- Task details -
Retype, word for word, every line from the one holding "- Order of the" through the one holding "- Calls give" in the entries below, both included, and only those lines.

- Data supplied -
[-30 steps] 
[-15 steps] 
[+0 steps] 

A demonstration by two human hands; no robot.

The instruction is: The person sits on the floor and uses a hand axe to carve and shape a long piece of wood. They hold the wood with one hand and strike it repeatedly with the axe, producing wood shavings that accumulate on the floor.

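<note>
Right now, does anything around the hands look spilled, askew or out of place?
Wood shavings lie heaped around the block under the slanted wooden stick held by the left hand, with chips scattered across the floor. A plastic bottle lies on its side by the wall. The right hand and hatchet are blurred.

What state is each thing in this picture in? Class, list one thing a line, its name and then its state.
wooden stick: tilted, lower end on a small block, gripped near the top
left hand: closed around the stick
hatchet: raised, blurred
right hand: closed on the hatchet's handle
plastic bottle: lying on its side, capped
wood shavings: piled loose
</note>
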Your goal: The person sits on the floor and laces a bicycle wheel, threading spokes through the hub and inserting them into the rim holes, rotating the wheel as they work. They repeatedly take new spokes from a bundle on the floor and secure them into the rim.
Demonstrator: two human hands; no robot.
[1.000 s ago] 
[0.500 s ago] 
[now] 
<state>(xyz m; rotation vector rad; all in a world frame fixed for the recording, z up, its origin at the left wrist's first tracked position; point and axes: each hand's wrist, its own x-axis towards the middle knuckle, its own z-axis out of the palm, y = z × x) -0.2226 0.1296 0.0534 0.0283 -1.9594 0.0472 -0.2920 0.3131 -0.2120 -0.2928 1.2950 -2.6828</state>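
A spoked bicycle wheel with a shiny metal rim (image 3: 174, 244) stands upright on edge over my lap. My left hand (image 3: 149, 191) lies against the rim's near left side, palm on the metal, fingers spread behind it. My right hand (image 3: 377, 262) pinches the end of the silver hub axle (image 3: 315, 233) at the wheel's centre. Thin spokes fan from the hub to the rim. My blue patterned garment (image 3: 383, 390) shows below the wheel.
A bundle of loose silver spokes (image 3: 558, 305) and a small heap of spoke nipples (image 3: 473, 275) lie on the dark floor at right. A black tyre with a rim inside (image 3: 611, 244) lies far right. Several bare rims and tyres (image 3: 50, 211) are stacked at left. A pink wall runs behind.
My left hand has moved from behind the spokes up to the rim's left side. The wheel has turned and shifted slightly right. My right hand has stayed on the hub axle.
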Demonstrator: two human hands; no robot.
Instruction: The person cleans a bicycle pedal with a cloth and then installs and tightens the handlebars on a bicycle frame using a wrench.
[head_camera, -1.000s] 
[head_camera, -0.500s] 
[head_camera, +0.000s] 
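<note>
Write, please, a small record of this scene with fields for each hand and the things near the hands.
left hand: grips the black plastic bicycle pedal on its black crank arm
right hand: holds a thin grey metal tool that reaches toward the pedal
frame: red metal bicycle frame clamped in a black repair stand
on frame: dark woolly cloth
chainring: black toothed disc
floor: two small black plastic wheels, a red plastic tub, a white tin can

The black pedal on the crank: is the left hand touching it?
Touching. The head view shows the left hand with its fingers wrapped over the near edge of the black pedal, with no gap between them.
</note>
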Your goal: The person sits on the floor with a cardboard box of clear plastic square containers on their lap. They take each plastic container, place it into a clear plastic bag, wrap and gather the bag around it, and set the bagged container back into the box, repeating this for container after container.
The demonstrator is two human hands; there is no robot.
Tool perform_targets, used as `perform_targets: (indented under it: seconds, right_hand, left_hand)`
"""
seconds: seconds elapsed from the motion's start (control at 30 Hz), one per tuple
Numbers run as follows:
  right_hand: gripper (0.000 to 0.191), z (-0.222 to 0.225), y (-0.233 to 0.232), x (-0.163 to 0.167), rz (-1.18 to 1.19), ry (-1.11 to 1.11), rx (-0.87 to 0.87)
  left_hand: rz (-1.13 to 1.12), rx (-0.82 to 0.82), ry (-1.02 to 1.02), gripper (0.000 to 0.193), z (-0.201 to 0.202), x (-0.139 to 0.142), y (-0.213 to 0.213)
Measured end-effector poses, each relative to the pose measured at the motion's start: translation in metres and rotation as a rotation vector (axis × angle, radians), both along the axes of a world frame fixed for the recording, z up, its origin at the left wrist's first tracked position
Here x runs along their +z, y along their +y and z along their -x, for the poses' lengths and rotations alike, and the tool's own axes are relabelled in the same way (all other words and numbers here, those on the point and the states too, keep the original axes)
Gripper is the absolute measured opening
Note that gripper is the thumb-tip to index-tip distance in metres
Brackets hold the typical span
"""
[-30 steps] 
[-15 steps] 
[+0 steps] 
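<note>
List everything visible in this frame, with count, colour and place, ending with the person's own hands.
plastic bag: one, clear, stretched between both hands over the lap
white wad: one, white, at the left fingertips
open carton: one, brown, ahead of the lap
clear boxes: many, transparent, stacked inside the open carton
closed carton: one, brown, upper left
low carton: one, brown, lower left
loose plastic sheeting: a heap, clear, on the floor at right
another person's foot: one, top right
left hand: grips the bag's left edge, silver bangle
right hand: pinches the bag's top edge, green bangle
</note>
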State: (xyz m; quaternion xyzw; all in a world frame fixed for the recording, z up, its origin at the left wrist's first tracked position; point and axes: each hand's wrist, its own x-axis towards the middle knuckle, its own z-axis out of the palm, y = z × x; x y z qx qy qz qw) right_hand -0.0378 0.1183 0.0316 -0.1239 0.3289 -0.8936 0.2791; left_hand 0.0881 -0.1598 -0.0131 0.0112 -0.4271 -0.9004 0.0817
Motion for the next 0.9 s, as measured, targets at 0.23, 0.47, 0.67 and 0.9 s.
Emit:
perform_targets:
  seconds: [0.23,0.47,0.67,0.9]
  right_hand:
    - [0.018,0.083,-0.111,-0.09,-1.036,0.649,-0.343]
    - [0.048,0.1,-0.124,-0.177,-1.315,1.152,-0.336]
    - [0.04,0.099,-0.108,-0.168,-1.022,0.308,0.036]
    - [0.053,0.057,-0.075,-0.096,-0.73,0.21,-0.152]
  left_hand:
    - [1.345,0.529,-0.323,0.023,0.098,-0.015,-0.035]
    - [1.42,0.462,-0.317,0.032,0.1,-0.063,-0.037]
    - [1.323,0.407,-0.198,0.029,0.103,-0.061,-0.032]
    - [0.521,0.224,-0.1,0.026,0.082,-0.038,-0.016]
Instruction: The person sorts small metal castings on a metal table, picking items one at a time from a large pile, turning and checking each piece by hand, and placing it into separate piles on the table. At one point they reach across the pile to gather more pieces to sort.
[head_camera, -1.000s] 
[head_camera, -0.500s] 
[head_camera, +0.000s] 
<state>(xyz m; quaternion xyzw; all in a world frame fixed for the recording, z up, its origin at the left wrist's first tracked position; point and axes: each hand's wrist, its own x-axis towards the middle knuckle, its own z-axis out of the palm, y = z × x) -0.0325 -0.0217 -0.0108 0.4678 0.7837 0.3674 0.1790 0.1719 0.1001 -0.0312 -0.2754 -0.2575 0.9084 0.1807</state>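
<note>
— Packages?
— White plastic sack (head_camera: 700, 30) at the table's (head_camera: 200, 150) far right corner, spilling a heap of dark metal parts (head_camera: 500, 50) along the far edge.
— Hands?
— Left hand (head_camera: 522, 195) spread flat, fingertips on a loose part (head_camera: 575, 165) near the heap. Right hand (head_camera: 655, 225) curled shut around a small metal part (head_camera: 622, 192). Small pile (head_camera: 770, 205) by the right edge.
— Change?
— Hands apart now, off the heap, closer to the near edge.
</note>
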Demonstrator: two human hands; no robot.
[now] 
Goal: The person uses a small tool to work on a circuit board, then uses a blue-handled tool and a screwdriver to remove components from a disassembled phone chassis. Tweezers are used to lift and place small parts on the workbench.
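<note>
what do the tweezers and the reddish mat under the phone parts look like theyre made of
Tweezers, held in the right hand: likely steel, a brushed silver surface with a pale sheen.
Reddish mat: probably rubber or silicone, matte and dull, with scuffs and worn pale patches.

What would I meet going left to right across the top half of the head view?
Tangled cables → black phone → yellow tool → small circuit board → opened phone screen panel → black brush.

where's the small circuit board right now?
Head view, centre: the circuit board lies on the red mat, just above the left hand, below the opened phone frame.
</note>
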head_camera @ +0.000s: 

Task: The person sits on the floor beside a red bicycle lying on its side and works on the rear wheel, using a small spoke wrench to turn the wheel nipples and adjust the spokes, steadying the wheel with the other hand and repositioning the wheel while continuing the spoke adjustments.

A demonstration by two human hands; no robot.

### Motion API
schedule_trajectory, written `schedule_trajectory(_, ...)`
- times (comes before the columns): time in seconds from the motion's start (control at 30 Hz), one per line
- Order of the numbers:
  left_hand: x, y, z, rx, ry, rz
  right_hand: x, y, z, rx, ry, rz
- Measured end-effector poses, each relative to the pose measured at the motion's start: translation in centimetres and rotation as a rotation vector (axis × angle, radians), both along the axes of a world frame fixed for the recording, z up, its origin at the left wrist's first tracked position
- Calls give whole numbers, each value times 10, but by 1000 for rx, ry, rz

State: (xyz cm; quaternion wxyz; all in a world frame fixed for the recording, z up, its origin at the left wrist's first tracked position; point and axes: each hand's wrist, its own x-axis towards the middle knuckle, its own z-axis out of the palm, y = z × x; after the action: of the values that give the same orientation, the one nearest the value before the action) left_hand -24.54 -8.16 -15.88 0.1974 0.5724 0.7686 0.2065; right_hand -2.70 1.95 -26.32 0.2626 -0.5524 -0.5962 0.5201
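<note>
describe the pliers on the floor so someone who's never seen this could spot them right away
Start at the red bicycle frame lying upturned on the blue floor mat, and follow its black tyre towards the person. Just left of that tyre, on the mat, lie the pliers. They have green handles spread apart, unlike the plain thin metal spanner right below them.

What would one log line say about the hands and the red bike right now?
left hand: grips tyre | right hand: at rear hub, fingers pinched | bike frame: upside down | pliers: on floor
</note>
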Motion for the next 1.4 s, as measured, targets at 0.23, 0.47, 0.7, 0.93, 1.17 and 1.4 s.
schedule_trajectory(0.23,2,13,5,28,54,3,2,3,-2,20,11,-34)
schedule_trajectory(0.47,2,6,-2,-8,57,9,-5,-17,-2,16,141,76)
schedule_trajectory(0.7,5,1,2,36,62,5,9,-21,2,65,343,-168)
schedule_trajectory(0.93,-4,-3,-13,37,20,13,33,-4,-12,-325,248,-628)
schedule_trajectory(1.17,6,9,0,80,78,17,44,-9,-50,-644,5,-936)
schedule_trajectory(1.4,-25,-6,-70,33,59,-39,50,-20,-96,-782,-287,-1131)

- Solution below -
- Order of the numbers:
  left_hand: x, y, z, rx, ry, rz
  right_hand: x, y, z, rx, ry, rz
- Measured end-effector poses, each relative to the pose measured at the motion's start: translation in centimetres and rotation as a rotation vector (axis × angle, radians), both along the axes of a world frame fixed for the recording, z up, its origin at the left wrist's first tracked position
- Calls give whole numbers, each value times 10, but by 1000 for rx, ry, rz

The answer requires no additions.